**WORK TASK:**
Copy the data below exactly.

╭─ EXERCISE DATA

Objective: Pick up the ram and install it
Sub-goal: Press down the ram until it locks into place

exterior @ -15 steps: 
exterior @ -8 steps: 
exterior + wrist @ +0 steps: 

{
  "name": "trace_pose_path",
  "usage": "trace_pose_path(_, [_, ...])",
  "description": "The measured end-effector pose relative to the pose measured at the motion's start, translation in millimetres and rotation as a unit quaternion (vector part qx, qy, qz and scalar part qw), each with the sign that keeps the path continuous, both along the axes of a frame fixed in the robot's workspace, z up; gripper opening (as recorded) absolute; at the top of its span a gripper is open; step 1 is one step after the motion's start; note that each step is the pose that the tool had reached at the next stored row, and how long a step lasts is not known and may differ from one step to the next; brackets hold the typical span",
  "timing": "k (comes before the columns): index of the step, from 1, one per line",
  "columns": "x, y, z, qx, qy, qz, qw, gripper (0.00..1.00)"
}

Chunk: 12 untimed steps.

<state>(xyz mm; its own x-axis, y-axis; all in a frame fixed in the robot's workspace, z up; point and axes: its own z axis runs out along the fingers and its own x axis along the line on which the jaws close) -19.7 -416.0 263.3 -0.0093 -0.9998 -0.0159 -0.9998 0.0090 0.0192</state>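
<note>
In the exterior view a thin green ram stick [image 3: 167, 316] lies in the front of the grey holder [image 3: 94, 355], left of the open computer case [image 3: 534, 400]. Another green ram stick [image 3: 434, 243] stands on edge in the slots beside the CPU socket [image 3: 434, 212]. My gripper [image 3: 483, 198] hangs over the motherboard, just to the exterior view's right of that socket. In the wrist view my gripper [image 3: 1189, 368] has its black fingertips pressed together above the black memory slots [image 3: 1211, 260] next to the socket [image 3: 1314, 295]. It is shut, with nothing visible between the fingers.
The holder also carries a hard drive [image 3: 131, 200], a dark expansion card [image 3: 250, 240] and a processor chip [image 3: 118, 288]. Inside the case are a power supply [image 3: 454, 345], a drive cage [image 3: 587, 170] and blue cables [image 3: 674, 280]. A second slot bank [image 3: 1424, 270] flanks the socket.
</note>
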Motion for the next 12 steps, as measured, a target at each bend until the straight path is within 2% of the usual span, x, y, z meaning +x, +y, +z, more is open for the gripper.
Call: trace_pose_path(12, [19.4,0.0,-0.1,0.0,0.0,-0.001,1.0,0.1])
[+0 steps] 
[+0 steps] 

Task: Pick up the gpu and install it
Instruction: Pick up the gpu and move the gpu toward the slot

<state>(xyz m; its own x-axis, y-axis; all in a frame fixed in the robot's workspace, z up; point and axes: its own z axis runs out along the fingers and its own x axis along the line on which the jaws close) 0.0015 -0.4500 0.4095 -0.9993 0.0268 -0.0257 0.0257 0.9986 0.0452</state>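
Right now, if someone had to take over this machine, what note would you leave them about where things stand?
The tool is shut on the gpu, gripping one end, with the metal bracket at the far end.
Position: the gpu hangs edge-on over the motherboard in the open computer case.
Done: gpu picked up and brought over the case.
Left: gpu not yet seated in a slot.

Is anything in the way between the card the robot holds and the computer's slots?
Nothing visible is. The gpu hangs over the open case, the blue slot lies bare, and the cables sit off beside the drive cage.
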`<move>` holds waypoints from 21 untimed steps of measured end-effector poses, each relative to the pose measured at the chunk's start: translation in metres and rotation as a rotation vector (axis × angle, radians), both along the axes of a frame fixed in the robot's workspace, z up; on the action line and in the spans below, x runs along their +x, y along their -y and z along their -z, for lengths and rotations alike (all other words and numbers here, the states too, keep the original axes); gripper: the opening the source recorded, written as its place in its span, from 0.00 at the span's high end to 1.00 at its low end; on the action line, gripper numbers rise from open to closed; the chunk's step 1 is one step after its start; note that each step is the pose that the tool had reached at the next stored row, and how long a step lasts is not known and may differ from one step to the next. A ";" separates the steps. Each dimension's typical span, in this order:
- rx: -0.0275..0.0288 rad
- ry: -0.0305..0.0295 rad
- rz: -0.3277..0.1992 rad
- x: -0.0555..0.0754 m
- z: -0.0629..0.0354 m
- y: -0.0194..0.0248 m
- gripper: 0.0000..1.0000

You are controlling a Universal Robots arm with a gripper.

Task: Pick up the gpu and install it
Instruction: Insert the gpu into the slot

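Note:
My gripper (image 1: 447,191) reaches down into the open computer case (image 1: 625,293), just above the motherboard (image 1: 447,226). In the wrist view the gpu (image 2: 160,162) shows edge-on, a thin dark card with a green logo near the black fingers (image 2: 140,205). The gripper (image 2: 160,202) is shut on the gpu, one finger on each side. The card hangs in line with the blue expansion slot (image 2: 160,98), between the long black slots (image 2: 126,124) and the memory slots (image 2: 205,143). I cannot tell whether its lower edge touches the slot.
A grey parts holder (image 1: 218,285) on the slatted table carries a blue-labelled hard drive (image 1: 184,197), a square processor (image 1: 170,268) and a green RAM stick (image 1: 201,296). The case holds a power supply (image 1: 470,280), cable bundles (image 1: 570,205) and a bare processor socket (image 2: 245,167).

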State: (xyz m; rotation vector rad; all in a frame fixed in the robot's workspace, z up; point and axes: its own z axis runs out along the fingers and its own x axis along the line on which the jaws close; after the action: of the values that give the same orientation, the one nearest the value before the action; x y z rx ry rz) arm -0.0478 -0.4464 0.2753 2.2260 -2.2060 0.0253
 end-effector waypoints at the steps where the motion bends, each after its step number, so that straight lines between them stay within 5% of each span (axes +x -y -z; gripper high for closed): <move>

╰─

**RESPONSE TO THIS EXERCISE:**
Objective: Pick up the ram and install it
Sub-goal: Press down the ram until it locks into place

exterior @ -15 steps: 
exterior @ -8 steps: 
exterior + wrist @ +0 steps: 

{
  "name": "trace_pose_path",
  "usage": "trace_pose_path(_, [_, ...])",
  "description": "The measured end-effector pose relative to the pose measured at the motion's start, translation in millimetres and rotation as a unit quaternion (vector part qx, qy, qz and scalar part qw), each with the sign that keeps the path continuous, both along the axes of a frame fixed in the robot's workspace, z up; gripper opening (as recorded) absolute; at the top of its span a gripper is open; step 1 is one step after the motion's start; note that each step is the pose that the tool had reached at the next stored row, and how long a step lasts is not known and may differ from one step to the next; brackets hold the typical span",
  "timing": "k (comes before the columns): index of the step, from 1, one per line",
  "columns": "x, y, z, qx, qy, qz, qw, gripper (0.00..1.00)"
}

Chunk: 12 untimed steps.

<state>(xyz mm; its own x-axis, y-axis; all in a frame fixed in the robot's workspace, z up; point and axes: its own z axis runs out along the fingers and its own x axis along the line on which the jaws close) -19.7 -416.0 263.3 -0.0093 -0.9998 -0.0159 -0.9998 0.0090 0.0192</state>
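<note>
In the exterior view a thin green ram stick [image 3: 167, 316] lies in the front of the grey holder [image 3: 94, 355], left of the open computer case [image 3: 534, 400]. Another green ram stick [image 3: 434, 243] stands on edge in the slots beside the CPU socket [image 3: 434, 212]. My gripper [image 3: 483, 198] hangs over the motherboard, just to the exterior view's right of that socket. In the wrist view my gripper [image 3: 1189, 368] has its black fingertips pressed together above the black memory slots [image 3: 1211, 260] next to the socket [image 3: 1314, 295]. It is shut, with nothing visible between the fingers.
The holder also carries a hard drive [image 3: 131, 200], a dark expansion card [image 3: 250, 240] and a processor chip [image 3: 118, 288]. Inside the case are a power supply [image 3: 454, 345], a drive cage [image 3: 587, 170] and blue cables [image 3: 674, 280]. A second slot bank [image 3: 1424, 270] flanks the socket.
</note>
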Motion for the next 12 steps, as measured, a target at each bend until the straight path is within 2% of the usual span, x, y, z meaning +x, +y, +z, more is open for the gripper.
Call: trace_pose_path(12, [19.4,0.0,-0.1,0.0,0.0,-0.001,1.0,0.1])
[+0 steps] 
[+0 steps] 

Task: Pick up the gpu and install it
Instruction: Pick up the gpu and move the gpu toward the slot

<state>(xyz m; its own x-axis, y-axis; all in a frame fixed in the robot's workspace, z up; point and axes: its own z axis runs out along the fingers and its own x axis along the line on which the jaws close) 0.0015 -0.4500 0.4095 -0.9993 0.0268 -0.0257 0.0257 0.9986 0.0452</state>
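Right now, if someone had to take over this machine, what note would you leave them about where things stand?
The tool is shut on the gpu, gripping one end, with the metal bracket at the far end.
Position: the gpu hangs edge-on over the motherboard in the open computer case.
Done: gpu picked up and brought over the case.
Left: gpu not yet seated in a slot.

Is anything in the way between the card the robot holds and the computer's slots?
Nothing visible is. The gpu hangs over the open case, the blue slot lies bare, and the cables sit off beside the drive cage.
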`<move>` holds waypoints from 21 untimed steps of measured end-effector poses, each relative to the pose measured at the chunk's start: translation in metres and rotation as a rotation vector (axis × angle, radians), both along the axes of a frame fixed in the robot's workspace, z up; on the action line and in the spans below, x runs along their +x, y along their -y and z along their -z, for lengths and rotations alike (all other words and numbers here, the states too, keep the original axes); gripper: the opening the source recorded, written as its place in its span, from 0.00 at the span's high end to 1.00 at its low end; on the action line, gripper numbers rise from open to closed; the chunk's step 1 is one step after its start; note that each step is the pose that the tool had reached at the next stored row, and how long a step lasts is not known and may differ from one step to the next. A ";" separates the steps. Each dimension's typical span, in this order:
- rx: -0.0275..0.0288 rad
- ry: -0.0305..0.0295 rad
- rz: -0.3277..0.1992 rad
- x: -0.0555..0.0754 m
- z: -0.0629..0.0354 m
- y: -0.0194..0.0248 m
- gripper: 0.0000..1.0000

You are controlling a Universal Robots arm with a gripper.

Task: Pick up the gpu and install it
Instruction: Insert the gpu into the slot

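Note:
My gripper (image 1: 447,191) reaches down into the open computer case (image 1: 625,293), just above the motherboard (image 1: 447,226). In the wrist view the gpu (image 2: 160,162) shows edge-on, a thin dark card with a green logo near the black fingers (image 2: 140,205). The gripper (image 2: 160,202) is shut on the gpu, one finger on each side. The card hangs in line with the blue expansion slot (image 2: 160,98), between the long black slots (image 2: 126,124) and the memory slots (image 2: 205,143). I cannot tell whether its lower edge touches the slot.
A grey parts holder (image 1: 218,285) on the slatted table carries a blue-labelled hard drive (image 1: 184,197), a square processor (image 1: 170,268) and a green RAM stick (image 1: 201,296). The case holds a power supply (image 1: 470,280), cable bundles (image 1: 570,205) and a bare processor socket (image 2: 245,167).
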
State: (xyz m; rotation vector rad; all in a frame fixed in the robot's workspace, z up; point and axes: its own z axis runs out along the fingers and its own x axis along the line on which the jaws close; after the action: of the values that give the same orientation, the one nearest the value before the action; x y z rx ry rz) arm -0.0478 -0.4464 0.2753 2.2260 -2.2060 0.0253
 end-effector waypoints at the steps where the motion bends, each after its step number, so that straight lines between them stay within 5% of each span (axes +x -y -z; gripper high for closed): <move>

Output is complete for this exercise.